Insulin resistance, atherogenicity, and iron metabolism in multiple sclerosis with and without depression: Associations with inflammatory and oxidative stress biomarkers and uric acid
Version 2 2024-06-05, 05:09Version 2 2024-06-05, 05:09
Version 1 2022-05-27, 15:35Version 1 2022-05-27, 15:35
journal contribution
posted on 2024-06-05, 05:09authored bySR Oliveira, AP Kallaur, J Lopes, AN Colado Simão, EM Vissoci Reiche, ERD de Almeida, HK Morimoto, WL de Carvalho Jennings de Pereira, DF Alfieri, T Flauzino, C de Meleck Proença, AM Gomes, DR Kaimen-Maciel, M Maes
Depression is accompanied by metabolic disorders in iron metabolism, lipoproteins, and insulin resistance. We measured plasma levels of ferritin, iron, lipids, insulin, and glucose and computed the homeostasis model assessment (HOMA2IR) and atherogenic index of plasma (AIP) in MS patients with and without depression and healthy controls. Explanatory variables were serum uric acid, interleukin (IL)-6, lipid hydroperoxides (CL-LOOH), albumin, and C-reactive protein (CRP).
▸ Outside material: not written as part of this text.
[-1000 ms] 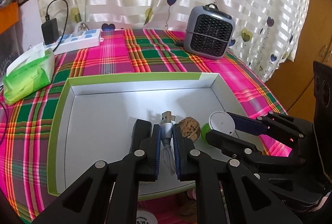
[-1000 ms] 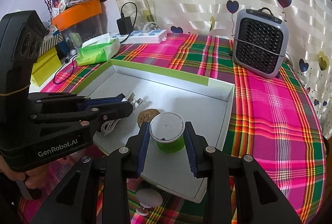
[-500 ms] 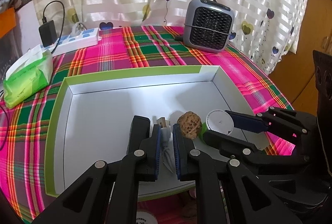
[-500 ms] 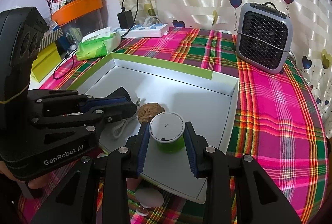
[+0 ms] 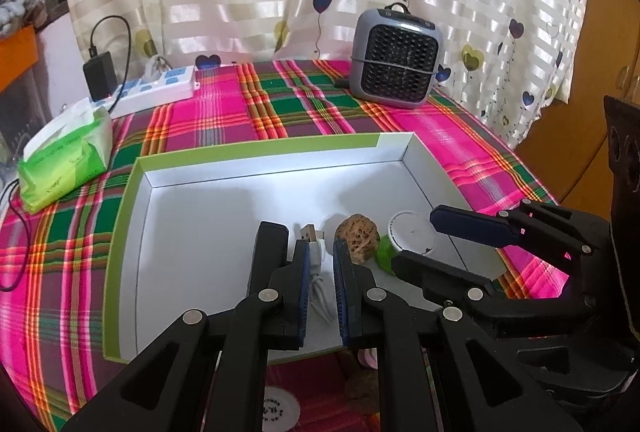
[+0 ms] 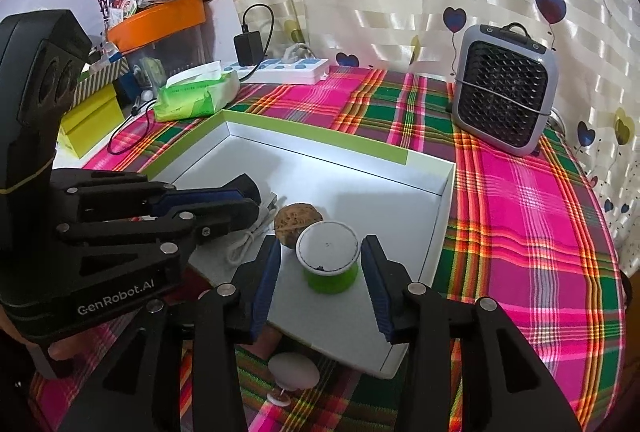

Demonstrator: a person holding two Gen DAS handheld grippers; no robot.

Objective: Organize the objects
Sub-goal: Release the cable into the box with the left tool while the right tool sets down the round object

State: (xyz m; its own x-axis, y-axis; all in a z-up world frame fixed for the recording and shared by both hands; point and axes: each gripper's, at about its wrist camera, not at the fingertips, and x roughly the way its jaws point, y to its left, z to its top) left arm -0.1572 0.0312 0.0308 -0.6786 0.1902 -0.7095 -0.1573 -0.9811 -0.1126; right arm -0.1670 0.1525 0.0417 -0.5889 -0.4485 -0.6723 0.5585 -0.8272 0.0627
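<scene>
A white tray with a green rim (image 5: 256, 152) (image 6: 316, 136) lies on the plaid cloth. In it a walnut (image 5: 357, 238) (image 6: 296, 218) sits between a white USB cable (image 5: 316, 260) (image 6: 248, 240) and a green jar with a white lid (image 5: 412, 238) (image 6: 328, 260). My left gripper (image 5: 320, 252) (image 6: 252, 200) is shut on the cable, low over the tray floor. My right gripper (image 6: 322, 244) (image 5: 448, 248) straddles the jar. Its jaws are opening, and both pads stand clear of the jar, which rests upright on the tray.
A grey fan heater (image 5: 396, 72) stands at the back right. A green tissue pack (image 5: 66, 168) and a white power strip (image 5: 156, 92) lie at the back left. A small white round object (image 6: 294, 372) sits in front of the tray. Boxes and an orange tub (image 6: 160, 18) crowd the far left.
The right gripper's jaws have spread away from the green jar, letting it go in the tray. The left gripper still holds the cable and has hardly moved.
</scene>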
Depression was assessed using the Hospital Anxiety and Depression Scale (HADS), neurological disability using the Expanded Disability Status Scale (EDSS), and disease progression using ∆EDSS over five years earlier. HOMA2IR and insulin were predicted by diagnosis (increased in MS), age and body mass index (BMI); AIP by diagnosis, sex, BMI, CRP, and uric acid; triglycerides by diagnosis (higher in MS without depression), age, BMI and uric acid; ferritin by diagnosis (higher in MS), sex, CRP, and albumin; and iron by albumin. The HADS score was significantly predicted by ∆EDSS, gastro-intestinal symptoms, iron (inverse), and age. MS is characterized by significantly increased insulin resistance, which is determined by increased insulin levels; and increased ferritin, a biomarker of inflammation. Depression in MS is not associated with increased insulin resistance and atherogenicity but with lowered iron.